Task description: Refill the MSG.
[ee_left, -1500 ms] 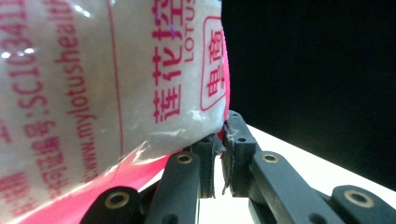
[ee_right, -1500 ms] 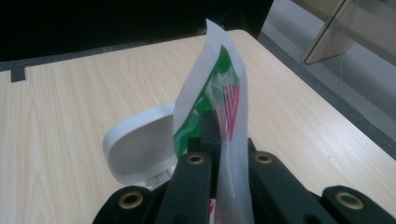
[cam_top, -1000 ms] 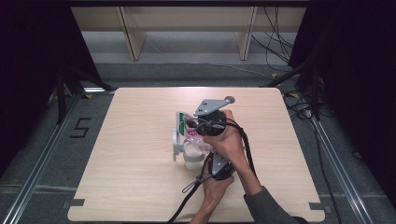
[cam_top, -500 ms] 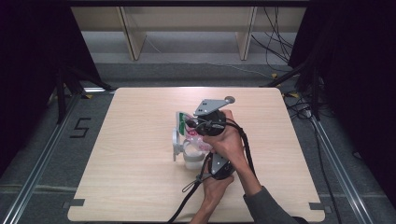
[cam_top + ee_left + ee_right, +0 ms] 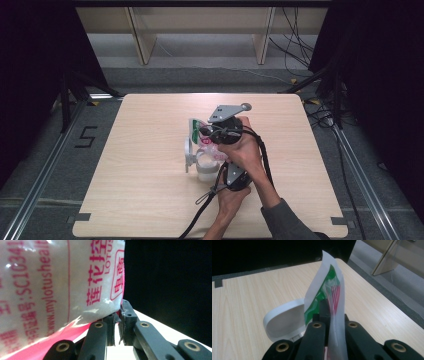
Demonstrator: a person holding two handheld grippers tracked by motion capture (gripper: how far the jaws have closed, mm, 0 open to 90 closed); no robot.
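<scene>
Pinching the top edge of the plastic bag (image 5: 329, 293) with the right gripper (image 5: 329, 315), jaws pressed together on the film. Clamping the bag's lower edge with the left gripper (image 5: 117, 322), holding it over the white container (image 5: 206, 167) mid-table (image 5: 150, 200).

Even overhead light is falling on the bench (image 5: 150, 200), leaving only faint shadows, while the surroundings are staying black. Close to the left tongs (image 5: 117, 322), the white packet (image 5: 50, 290) is glaring and blurring; beyond the right tongs (image 5: 329, 315), the background is softening.
</scene>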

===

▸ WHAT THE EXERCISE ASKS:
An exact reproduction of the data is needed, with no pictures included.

▸ ANSWER TO THIS TASK:
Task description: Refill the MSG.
[ee_left, -1500 ms] 
[ee_right, -1500 ms] 
[cam_top, -1000 ms] 
[cam_top, -500 ms] 
[cam_top + ee_left + ee_right, +0 ms] 
Demonstrator: a person holding two handheld grippers tracked by motion capture (gripper: how far the jaws have closed, mm, 0 open to 90 closed); no robot.
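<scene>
Pinching the top edge of the plastic bag (image 5: 329, 293) with the right gripper (image 5: 329, 315), jaws pressed together on the film. Clamping the bag's lower edge with the left gripper (image 5: 117, 322), holding it over the white container (image 5: 206, 167) mid-table (image 5: 150, 200).

Even overhead light is falling on the bench (image 5: 150, 200), leaving only faint shadows, while the surroundings are staying black. Close to the left tongs (image 5: 117, 322), the white packet (image 5: 50, 290) is glaring and blurring; beyond the right tongs (image 5: 329, 315), the background is softening.
</scene>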

This response is complete, and nothing else is pending.